Modern psikolojiye göre mutluluk, sürekli bir haz hali değil, daha çok hayatın anlamlı, dengeli ve tatmin edici bir biçimde yaşanmasıdır. Bu hal, kısa süreli zevklerden çok daha derin bir şeydir. Bir arkadaşla edilen samimi bir sohbet, zor bir işi başarmanın ardından gelen iç huzuru ya da doğayla baş başa geçirilen sessiz bir an; tüm bunlar gerçek mutluluğun parçaları olabilir.

Bir sabah uyandığınızda pencerenizin kenarındaki serçenin cıvıltısı sizi gülümsetiyorsa, bilmelisiniz ki mutluluk kapınızı çoktan çalmıştır. Kimine göre bir başarı, kimine göre bir kahkaha, kimine göreyse sadece bir fincan çaydır mutluluk… 

Herkesin tarifinde farklı kelimeler olsa da özünde aynı arayış yatar: İnsanın kendini ait hissettiği, huzurla doldurduğu anlardır mutluluk.

Günümüz dünyası, mutluluğu hep ertelenen bir ödül gibi sunuyor. Sınavı geç, terfi al, evlen, çocuk yap, ev al… Hep bir “sonra”ya bırakılan, ulaşılması gereken bir hedef gibi. Oysa belki de mutluluk, varılacak bir yer değil, yürürken hissedilen yoldur.

Çocukken nasıl da kolay mutlu olurduk. Sokakta oynanan bir oyunun neşesi, annemizin şefkatli dokunuşu, acıktığımızda yediğimiz salçalı ekmek… Ne ara bu kadar zorlaştı mutlu olmak? Ne zaman başkalarının onayına, ekranlardaki parıltıya, sahip olamadıklarımıza endeksledik iç huzurumuzu?

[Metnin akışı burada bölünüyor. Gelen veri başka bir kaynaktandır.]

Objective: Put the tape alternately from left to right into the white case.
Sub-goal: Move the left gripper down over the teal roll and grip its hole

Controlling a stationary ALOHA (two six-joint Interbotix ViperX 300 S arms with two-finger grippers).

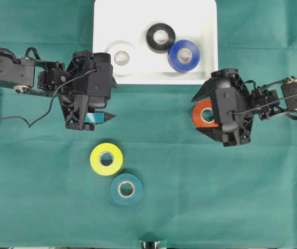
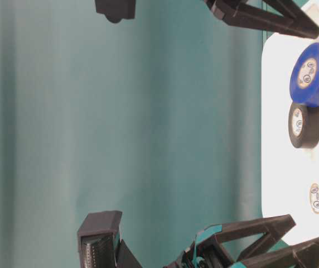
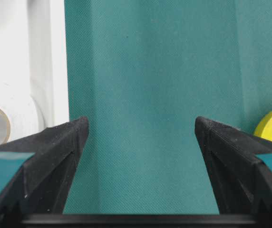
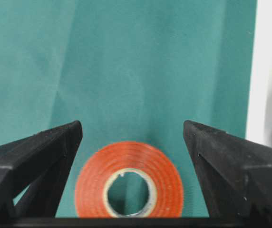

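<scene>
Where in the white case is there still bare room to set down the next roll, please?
The white case is bare along its far edge and in its far left corner, beyond the white roll. The near right part is crowded: the black roll and blue roll lie close together, apparently touching.

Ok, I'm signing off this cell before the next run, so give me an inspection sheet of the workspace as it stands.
Surface: green cloth, faintly creased.
Job's things: white case holds the white roll, black roll and blue roll. Yellow roll and teal roll touch on the cloth. Orange-red roll lies flat on the cloth.
Clutter: nothing seen.
Grippers: left claw open, empty. Right claw open, over the orange-red roll, not gripping.
Cables: black cable loops from the left arm.
Surroundings: nothing seen.
</scene>
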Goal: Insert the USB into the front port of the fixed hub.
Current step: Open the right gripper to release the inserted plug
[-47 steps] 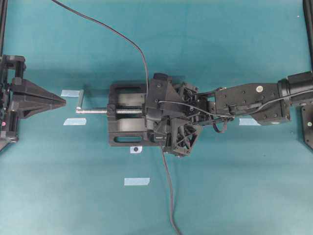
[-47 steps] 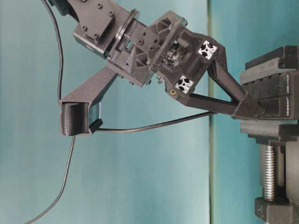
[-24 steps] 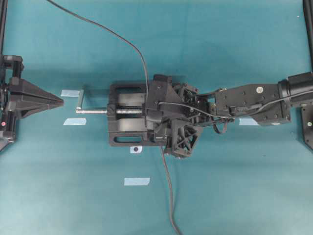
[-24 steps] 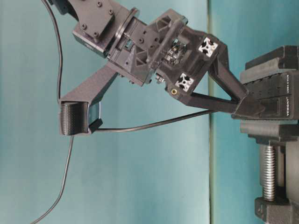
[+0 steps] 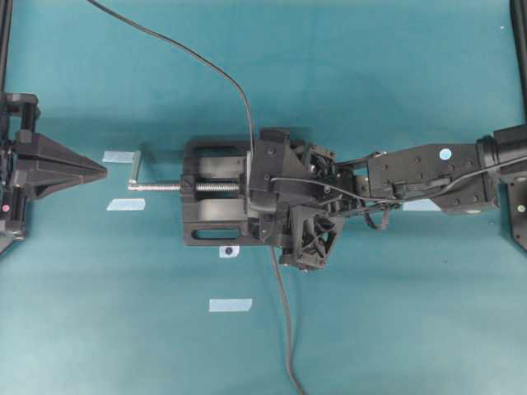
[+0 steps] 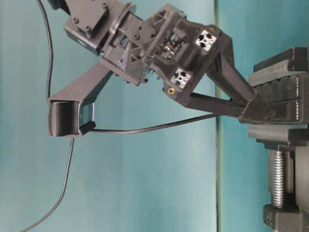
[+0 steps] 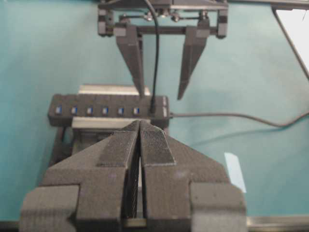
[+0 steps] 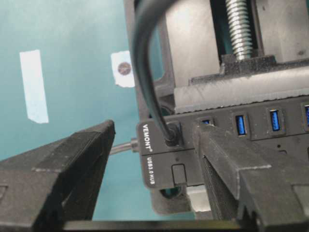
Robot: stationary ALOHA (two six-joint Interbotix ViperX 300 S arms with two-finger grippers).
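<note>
My right pincer (image 8: 149, 159) stands open astride the USB (image 8: 169, 133) — already seated in the fixed hub (image 8: 231, 140) at its labelled end. The plug is small and rigid, its cable limp; grip the plug. My left pincer (image 7: 140, 145) is closed.

USB (image 8: 170, 133) seated in the end port of the fixed hub (image 8: 227, 140).

From my feed: hub is a long narrow black bar lying level, clamped crosswise, with a row of small blue ports facing up and white "VEMONT USB3.0 HUB" print at one end. I see the black plug standing upright in the port nearest that printed end, its thin black cable arching up and away. In the left wrist view the plug (image 7: 152, 107) sits at the right end of the hub (image 7: 96, 110).
</note>
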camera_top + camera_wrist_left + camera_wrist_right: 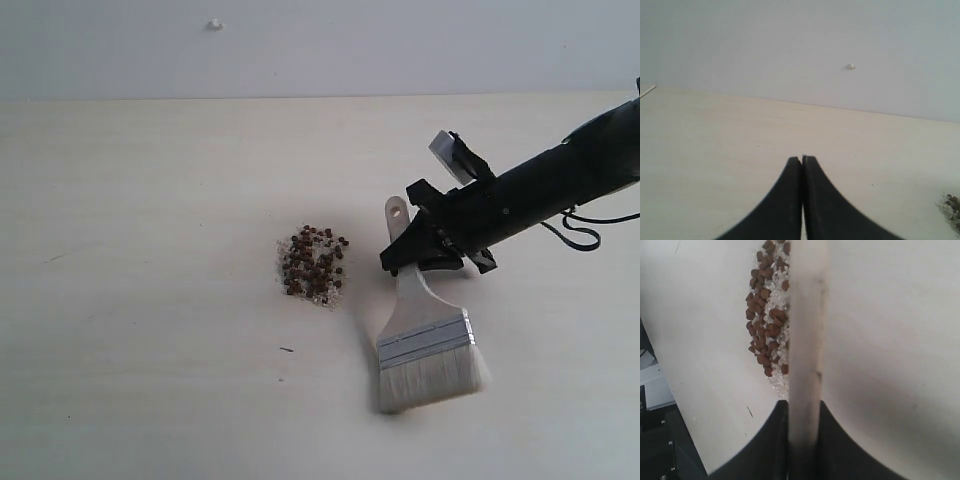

Mutluluğun sırrı belki de sadelikte gizli. Abartılmamış, gösterişsiz bir yaşamda. Sevdiklerimizle geçirilen zamanda, yolda rastladığımız yaşlı bir teyzenin duasında, kitap arasında unutulmuş bir notta… Kimi zaman bir yalnızlık anında, kimi zaman kalabalıklar içinde bir tebessümde.

Unutmayalım! Mutluluk büyük şeylerin ardından gelen bir patlama değil, küçük şeylerin içimizde biriktirdiği bir ışıltıdır. Bize düşense o ışığı fark etmek… Çünkü bazı güzellikler, sadece durup bakınca görünür.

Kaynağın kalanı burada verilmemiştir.